Helvio Romero/AE
Helvio Romero/AE

Dilma, Lula e Luiz Marinho inauguram unidade de saúde em SBC

Evento também transmitiu ao vivo inaugurações de UPAs em Brasília e na Bahia

Felipe Frazão, de O Estado de S. Paulo ,

05 de julho de 2012 | 14h40

SÃO BERNARDO DO CAMPO - A presidente da República, Dilma Rousseff (PT), inaugurou nesta quinta-feira, 5, a Unidade de Pronto Atendimento Alves Dias no bairro Assunção, em São Bernardo do Campo - ao lado do prefeito e candidato à reeleição na cidade Luiz Marinho e do ex-presidente Lula.

Simultaneamente, ocorreu a inauguração de UPAs no Recanto das Emas, cidade perto de Brasília, e em Porto Seguro, sul da Bahia. Houve transmissão pela TV ao vivo das cerimônias em dois telões de LED instalados na rua em São Bernardo e nas cidades. Com isso, Dilma se fez presente em três inaugurações ao lado de prefeitos ao mesmo tempo.

A abertura dos equipamentos de saúde com Dilma e Marinho ocorreu na véspera do início oficial da campanha eleitoral, e dois dias antes de a Justiça Eleitoral proibir que candidatos subam ao palanque em obras publicas.

Dilma destacou as ações federais em parceria com governos estaduais e municipais para a saúde.
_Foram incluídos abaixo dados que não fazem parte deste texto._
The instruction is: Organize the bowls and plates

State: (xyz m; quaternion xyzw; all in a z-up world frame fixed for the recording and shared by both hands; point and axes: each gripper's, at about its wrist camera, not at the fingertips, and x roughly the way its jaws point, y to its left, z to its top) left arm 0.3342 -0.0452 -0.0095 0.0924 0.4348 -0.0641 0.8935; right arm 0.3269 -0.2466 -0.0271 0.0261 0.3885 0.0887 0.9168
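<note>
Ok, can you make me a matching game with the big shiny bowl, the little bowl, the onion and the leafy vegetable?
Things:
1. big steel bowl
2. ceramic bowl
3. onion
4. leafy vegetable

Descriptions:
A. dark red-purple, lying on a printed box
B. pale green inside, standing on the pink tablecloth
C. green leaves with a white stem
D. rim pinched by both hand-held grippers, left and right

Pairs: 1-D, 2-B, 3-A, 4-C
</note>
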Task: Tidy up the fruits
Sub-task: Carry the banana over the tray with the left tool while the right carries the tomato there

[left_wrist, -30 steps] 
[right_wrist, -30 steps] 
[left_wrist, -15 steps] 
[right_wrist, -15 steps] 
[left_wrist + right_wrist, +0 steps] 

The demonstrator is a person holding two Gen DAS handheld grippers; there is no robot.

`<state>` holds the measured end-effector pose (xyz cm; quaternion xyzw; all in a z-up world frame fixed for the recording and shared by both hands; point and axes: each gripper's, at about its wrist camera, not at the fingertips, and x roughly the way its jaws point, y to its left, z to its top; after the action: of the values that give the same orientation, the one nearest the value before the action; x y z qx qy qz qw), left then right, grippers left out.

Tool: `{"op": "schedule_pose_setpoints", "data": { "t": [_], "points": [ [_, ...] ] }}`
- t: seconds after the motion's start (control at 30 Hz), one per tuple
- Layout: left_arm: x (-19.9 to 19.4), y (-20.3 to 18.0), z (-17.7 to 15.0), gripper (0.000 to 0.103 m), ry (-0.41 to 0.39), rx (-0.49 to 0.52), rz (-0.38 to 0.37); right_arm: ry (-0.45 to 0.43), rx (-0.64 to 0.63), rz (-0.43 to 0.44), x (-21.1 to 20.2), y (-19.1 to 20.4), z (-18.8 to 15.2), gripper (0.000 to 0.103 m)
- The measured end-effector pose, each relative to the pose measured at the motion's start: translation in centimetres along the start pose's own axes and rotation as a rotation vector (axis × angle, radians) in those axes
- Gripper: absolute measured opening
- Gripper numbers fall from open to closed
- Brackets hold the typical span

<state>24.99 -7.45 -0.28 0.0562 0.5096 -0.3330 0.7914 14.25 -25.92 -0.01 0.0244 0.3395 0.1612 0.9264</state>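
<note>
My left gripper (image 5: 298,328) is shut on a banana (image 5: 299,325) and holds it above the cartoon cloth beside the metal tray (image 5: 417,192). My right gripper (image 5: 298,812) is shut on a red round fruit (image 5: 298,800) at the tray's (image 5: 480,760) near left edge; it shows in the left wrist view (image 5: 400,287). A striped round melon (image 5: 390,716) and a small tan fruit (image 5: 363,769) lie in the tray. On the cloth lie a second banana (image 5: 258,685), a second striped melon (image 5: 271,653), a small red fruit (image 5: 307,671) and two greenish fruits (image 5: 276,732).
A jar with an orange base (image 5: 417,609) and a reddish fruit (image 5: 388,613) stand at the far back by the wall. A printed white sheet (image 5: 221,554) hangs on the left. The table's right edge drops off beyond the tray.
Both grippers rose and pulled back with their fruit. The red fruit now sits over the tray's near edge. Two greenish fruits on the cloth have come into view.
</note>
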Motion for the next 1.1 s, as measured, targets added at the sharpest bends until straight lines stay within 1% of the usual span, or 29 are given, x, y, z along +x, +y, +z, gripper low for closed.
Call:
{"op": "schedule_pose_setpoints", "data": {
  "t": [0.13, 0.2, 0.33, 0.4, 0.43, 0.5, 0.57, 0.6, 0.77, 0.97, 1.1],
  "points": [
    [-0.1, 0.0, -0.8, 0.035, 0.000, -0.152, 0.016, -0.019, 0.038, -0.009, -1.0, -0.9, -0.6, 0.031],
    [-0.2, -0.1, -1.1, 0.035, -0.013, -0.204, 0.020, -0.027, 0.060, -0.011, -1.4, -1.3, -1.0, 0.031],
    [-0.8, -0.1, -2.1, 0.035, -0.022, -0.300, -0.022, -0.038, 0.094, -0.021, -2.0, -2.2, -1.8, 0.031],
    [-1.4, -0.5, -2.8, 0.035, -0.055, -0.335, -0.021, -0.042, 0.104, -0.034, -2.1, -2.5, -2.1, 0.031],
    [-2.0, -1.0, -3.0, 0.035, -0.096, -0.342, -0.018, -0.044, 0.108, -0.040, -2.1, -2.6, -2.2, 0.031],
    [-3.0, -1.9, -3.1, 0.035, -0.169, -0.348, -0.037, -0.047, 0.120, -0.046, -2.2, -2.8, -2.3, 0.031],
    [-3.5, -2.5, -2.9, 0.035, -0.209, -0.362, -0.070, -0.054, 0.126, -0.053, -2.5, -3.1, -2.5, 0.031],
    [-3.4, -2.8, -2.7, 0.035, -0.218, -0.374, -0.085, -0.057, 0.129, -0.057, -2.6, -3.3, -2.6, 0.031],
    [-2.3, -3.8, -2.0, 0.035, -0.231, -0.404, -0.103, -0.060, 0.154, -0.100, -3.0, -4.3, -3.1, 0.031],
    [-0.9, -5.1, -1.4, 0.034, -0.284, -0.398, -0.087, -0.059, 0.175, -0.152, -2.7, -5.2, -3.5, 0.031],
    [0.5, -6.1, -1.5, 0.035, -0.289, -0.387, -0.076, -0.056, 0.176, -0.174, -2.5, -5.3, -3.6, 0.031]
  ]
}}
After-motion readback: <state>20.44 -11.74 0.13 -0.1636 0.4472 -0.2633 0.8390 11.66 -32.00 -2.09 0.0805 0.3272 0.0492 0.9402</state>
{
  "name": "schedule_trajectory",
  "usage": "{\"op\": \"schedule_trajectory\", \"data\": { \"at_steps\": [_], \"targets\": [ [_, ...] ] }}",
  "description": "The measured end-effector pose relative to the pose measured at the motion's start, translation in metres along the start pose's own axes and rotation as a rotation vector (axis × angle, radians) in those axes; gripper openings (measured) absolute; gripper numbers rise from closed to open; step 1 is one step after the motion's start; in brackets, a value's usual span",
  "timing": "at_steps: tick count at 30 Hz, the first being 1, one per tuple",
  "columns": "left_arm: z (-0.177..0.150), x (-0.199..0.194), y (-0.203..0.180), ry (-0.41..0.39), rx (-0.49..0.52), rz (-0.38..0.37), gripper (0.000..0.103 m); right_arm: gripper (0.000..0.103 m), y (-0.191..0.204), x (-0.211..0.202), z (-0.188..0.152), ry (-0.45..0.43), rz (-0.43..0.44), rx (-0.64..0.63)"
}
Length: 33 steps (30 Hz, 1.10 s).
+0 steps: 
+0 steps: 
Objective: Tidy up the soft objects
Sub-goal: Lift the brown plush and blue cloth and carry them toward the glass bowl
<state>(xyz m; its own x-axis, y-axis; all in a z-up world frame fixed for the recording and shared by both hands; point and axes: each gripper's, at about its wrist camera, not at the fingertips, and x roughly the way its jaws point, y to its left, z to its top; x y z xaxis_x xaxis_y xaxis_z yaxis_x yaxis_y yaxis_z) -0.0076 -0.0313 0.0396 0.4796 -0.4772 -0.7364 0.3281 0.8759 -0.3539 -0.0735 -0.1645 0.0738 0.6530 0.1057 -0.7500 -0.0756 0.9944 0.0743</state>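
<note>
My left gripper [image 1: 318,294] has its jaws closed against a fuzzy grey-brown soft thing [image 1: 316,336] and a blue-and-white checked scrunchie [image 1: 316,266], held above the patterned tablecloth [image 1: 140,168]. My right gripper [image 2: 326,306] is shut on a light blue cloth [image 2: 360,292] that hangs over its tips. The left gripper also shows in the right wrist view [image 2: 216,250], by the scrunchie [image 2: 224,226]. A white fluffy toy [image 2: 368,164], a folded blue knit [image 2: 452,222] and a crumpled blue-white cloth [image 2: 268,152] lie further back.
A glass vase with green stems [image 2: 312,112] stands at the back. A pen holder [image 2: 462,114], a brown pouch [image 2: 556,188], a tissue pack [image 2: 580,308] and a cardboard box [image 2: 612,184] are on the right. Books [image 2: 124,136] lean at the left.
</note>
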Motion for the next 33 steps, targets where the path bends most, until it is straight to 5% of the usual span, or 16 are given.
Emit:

Ela fez questão de ressaltar que o programa "De bem com a vida", que oferece saúde mesclado com esportes nas UBS de São Bernardo, "é tocado por mulheres".

A conotação do evento se tornou mais eleitoral ainda após a Prefeitura espalhar faixas nas principais avenidas da cidade, convocando moradores para a inauguração. Ao lado delas, havia banners com fotos de Marinho e outros políticos de São Bernardo.

Funcionários da secretaria da Saúde de SBC disseram que agentes comunitários do programa Saúde da Família de todas as unidades foram convidados para comparecer à inauguração. Eles lotaram a solenidade, mesmo sob forte sol.

Alguns manifestantes que pediam a negociação da greve dos servidores da Universidade Federal do ABC com faixas e gritos de "pronto atendimento para a Educação" foram barrados. Cerca de 10 deles, com cartazes na mão, conseguiram entrar no espaço cercado por grades. Com gritos "O Dilma a culpa e sua, a minha aula é na rua" e " dinheiro pra Copa tem, pra educação tem que ter também" eles chamaram atenção da presidente, que os olhou com reprovação. A cada troca de discursos eles gritavam as frases.

Com a palavra, Marinho pediu "tranquilidade aos manifestantes, porque a greve e momentânea. "O conflito grevista passa, em algum momento tem acordo". Foi vaiado e ouviu gritos de "negocia". "O pessoal pode acalmar que as coisas irão para seus lugares na hora certa", disse Dilma, em mensagem aos manifestantes.

Antes de discursar, Dilma visitou as instalações com Marinho, Lula, a ministra do Planejamento Miriam Belchior e o ministro da Saúde, Alexandre Padilha. Também candidato à reeleição, o prefeito de Diadema, Mario Reali, teve lugar garantido no palanque. Marinho fez questão de registrar a presença dele, de prefeitos da Grande São Paulo e de vereadores do ABC. "Senão eles não aprovam meus projetos na Câmara", disse Marinho.

O custo da UPA foi de RS 7,7 milhões, segundo a prefeitura - sendo R$ 2 milhões do Ministério da Saúde. Ao todo, o governo federal investiu RS 6 milhões nas UPAs.